That seemed to embarrass him. He assured me that he had never reckoned my attitude as 'lower' than his in any way; it was just 'different.'

"Yours is medieval," I said, laughingly. "You ought to have been a craftsman on a fourteenth century cathedral, putting your whole life and soul into the carving of a single gargoyle."

He said that gargoyles weren't much in his line. "But, anyhow, doing that would be a nobler way of spending a lifetime than lots of the things that are done to-day—selling rubbishy patent medicines, for instance, or writing rubbishy books...."

And so we argued, half-seriously, half jocularly, far into the night. One thing rather astonished me—the extent to which he had thought about things. He disliked the modern world, on the whole, and he had his reasons for it. He said that newspapers, modern advertising, and big cities, always afflicted him with a sort of terror.
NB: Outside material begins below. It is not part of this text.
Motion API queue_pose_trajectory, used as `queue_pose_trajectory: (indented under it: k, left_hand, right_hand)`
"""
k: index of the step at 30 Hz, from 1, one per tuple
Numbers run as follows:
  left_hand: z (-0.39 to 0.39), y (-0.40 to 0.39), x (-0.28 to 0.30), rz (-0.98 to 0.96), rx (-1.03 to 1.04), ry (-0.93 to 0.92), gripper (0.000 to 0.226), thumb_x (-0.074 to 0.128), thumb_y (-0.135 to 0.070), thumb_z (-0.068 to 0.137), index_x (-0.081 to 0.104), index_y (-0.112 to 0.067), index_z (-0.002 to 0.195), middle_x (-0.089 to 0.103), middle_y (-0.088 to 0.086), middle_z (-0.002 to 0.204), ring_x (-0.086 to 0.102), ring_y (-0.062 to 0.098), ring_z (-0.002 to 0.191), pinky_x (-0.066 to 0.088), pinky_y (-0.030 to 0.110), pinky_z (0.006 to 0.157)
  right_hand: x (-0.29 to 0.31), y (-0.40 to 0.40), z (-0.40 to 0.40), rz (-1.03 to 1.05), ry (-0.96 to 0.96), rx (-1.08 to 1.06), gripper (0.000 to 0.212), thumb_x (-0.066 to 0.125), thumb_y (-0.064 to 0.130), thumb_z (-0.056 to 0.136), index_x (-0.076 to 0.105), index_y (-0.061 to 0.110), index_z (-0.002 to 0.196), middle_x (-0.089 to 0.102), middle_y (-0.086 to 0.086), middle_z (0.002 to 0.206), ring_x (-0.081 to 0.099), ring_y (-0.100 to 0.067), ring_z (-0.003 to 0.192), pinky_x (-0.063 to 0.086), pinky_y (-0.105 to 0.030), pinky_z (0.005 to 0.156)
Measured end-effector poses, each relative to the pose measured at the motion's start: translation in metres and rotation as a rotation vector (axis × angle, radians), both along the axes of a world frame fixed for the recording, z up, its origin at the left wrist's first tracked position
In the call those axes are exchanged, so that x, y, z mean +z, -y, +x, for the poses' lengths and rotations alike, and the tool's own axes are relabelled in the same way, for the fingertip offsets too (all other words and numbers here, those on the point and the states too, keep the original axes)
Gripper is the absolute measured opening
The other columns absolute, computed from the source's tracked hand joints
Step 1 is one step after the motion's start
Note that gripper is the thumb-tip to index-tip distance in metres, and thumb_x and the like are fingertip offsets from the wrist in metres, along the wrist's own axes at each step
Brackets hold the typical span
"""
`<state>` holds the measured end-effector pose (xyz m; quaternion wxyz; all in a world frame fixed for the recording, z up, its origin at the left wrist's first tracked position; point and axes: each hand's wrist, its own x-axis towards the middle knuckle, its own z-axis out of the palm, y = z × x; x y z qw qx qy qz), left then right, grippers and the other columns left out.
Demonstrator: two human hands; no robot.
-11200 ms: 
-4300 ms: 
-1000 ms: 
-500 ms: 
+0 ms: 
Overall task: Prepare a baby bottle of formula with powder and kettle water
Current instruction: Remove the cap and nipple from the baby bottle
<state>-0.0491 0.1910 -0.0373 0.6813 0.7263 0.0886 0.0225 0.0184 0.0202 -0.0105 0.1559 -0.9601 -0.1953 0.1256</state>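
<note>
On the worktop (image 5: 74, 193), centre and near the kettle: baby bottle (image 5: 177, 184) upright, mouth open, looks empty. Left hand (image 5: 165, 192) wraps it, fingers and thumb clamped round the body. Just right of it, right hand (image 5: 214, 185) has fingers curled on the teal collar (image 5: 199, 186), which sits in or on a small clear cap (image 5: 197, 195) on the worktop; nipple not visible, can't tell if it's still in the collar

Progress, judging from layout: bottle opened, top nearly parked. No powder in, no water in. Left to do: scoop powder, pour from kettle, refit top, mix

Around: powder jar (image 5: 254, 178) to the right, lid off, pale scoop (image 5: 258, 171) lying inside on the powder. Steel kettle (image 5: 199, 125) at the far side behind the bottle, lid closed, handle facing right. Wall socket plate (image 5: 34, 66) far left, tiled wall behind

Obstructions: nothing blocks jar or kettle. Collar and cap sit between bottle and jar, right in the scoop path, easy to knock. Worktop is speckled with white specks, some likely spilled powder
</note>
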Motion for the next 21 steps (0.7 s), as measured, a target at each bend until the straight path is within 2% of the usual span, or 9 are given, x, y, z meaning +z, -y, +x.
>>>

He felt he couldn't 'cope with them.' It was odd, really, his being a scientist, because science was supposed to be the key-note of the new age....

"Sometimes," I said, "I think you aren't a scientist at all, but a theologian gone astray."

Oh, no. He wouldn't admit that. He had no sympathy with dogmas. But he did feel that somehow you either had to accept the modern world with an easy cynical fatalism such as Severn's, or else hate it, as he did himself, and long for something warmer and simpler....

And then he made a curious confession—perhaps the most curious he ever made. "When I thought I had failed altogether at the work I liked most, I had to try to think what I would do in the future.... And I had half made up my mind that—if they'd have me—I'd join some sort of mission affair and get sent abroad."

"And how about the dogmas then?" I asked, and he answered puzzledly: "I don't know.... I really don't know.... They'd have been a great nuisance, I admit—but still...."

Some sort of mission affair! I think he had been engaged on that all his life.

The next morning he left for Hindhead, full of eagerness for whatever the future might bring. And a few days later Helen visited him there.